Robert Reich is the nation's 22nd Secretary of Labor and a professor at the University of California at Berkeley.

He has served as labor secretary in the Clinton administration, as an assistant to the solicitor general in the Ford administration and as head of the Federal Trade Commission's policy planning staff during the Carter administration.

He has written eleven books, including The Work of Nations, which has been translated into 22 languages; the best-sellers The Future of Success and Locked in the Cabinet, and his most recent book, Supercapitalism. His articles have appeared in the New Yorker, Atlantic Monthly, New York Times, Washington Post, and Wall Street Journal. Mr. Reich is co-founding editor of The American Prospect magazine. His weekly commentaries on public radio’s "Marketplace" are heard by nearly five million people.

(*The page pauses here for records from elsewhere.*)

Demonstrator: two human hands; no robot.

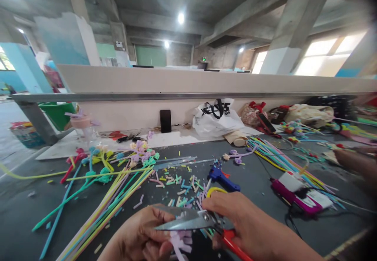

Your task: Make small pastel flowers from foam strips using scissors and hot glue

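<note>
Head view. Left hand (141, 233): fingers curled and pinching a pale lilac fuzzy piece with several short prongs (182, 242), low in the centre, just above the dark grey tabletop (256, 190). Right hand (244, 214): fingers wrapped around the handles of steel-bladed scissors with red grips (193, 222). Blades parted, pointing towards the left hand; the lower blade passes in front of the lilac piece. Contact between cutting edge and piece: cannot tell. A curved yellow part (216, 190) shows by the right fingers; whether it belongs to the scissors is unclear.

Beyond the hands: scattered short pastel clippings (176, 180), and a blue plastic glue gun (222, 177) lying just past the right hand. Left side: long bundle of pink, yellow, blue and green fuzzy stems (113, 202), running towards clustered multicoloured fuzzy shapes (141, 155). Right side: second bundle of long coloured stems (269, 155), near a magenta-and-white box-like device (300, 198) with cables.

Back of table: black upright phone (165, 121); white plastic bag with black lettering (216, 121); clear cup with pink lid (81, 123). Far right edge: another person's hand (353, 162), blurred; its grasp cannot be told.
</note>
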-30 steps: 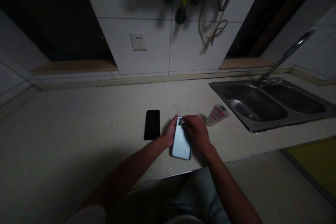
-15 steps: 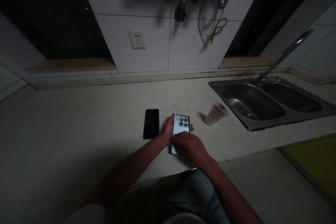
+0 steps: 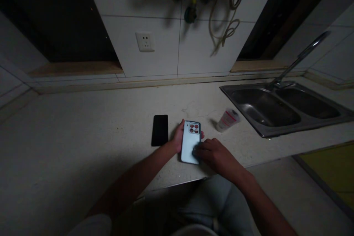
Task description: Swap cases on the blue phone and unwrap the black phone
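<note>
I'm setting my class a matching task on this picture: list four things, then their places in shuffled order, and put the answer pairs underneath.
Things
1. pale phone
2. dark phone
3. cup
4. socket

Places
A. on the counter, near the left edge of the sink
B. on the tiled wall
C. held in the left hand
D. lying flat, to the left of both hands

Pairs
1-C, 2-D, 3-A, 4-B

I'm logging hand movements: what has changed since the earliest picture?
The right hand moved from the camera module down to the lower right side of the light-blue smartphone, uncovering the module. The left hand still holds it; the black smartphone and cup stayed put.
</note>
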Tool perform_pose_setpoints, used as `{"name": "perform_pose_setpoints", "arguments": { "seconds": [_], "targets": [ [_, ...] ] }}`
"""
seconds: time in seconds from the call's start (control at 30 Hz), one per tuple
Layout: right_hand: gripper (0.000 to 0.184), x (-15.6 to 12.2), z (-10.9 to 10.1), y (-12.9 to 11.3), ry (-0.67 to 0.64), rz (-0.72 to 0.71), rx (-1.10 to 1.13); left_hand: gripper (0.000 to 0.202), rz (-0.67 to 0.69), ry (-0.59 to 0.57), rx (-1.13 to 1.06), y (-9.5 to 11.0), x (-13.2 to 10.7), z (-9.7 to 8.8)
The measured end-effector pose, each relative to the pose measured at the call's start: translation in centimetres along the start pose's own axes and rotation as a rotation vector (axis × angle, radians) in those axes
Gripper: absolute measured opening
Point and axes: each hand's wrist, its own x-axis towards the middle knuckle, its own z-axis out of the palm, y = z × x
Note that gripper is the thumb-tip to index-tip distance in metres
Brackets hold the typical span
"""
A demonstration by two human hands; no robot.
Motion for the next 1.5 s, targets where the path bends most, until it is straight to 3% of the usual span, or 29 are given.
{"name": "perform_pose_setpoints", "arguments": {
  "seconds": [0.13, 0.27, 0.43, 0.53, 0.7, 0.9, 1.07, 1.17, 1.27, 1.43, 1.5],
  "targets": [
    [0.019, 1.7, 0.4, 2.8, 0.06, 0.054, -0.063, 0.068, 0.006, 0.051, 0.025, -0.1, 0.2, 0.2],
    [0.022, 4.4, 1.3, 4.3, 0.188, 0.254, -0.051, 0.06, 0.011, 0.12, 0.023, -0.3, 0.2, 0.6],
    [0.024, 8.0, 2.6, 2.8, 0.206, 0.273, -0.004, 0.055, 0.049, 0.214, -0.027, -0.5, 0.2, 0.6],
    [0.025, 8.8, 3.0, 1.3, 0.176, 0.282, 0.01, 0.056, 0.048, 0.297, -0.043, -0.4, 0.0, 0.6],
    [0.021, 6.9, 3.2, -1.2, 0.156, 0.254, 0.096, 0.058, 0.077, 0.177, -0.082, 0.0, -0.1, 0.6],
    [0.016, 2.6, 3.2, -4.6, 0.049, 0.046, 0.182, 0.067, 0.068, 0.054, -0.114, 0.3, -0.5, 0.4],
    [0.018, -0.5, 2.0, -3.8, 0.047, 0.029, 0.153, 0.068, 0.022, -0.014, -0.106, 0.5, -0.9, 0.4],
    [0.018, -1.7, 1.3, -1.4, 0.143, 0.088, 0.12, 0.069, 0.012, -0.021, -0.083, 0.5, -0.9, 0.4],
    [0.02, -1.6, 1.1, 1.2, 0.349, 0.193, 0.16, 0.068, 0.013, -0.037, -0.022, 0.5, -0.7, 0.3],
    [0.017, 1.8, 1.6, 4.0, 0.683, 0.419, 0.261, 0.072, -0.042, -0.075, 0.079, 0.3, -0.8, 0.4],
    [0.02, 3.9, 1.8, 4.2, 0.727, 0.461, 0.304, 0.072, -0.06, -0.055, 0.093, 0.1, -0.9, 0.6]
  ]
}}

In 2003, Mr. Reich was awarded the prestigious Vaclev Havel Foundation Prize, by the former Czech president, for his pioneering work in economic and social thought. In 2005, his play, Public Exposure, broke box office records at its world premiere on Cape Cod.

Mr. Reich has been a member of the faculties of Harvard’s John F. Kennedy School of Government and of Brandeis University. He received his B.A. from Dartmouth College, his M.A. from Oxford University, where he was a Rhodes Scholar, and his J.D. from Yale Law School.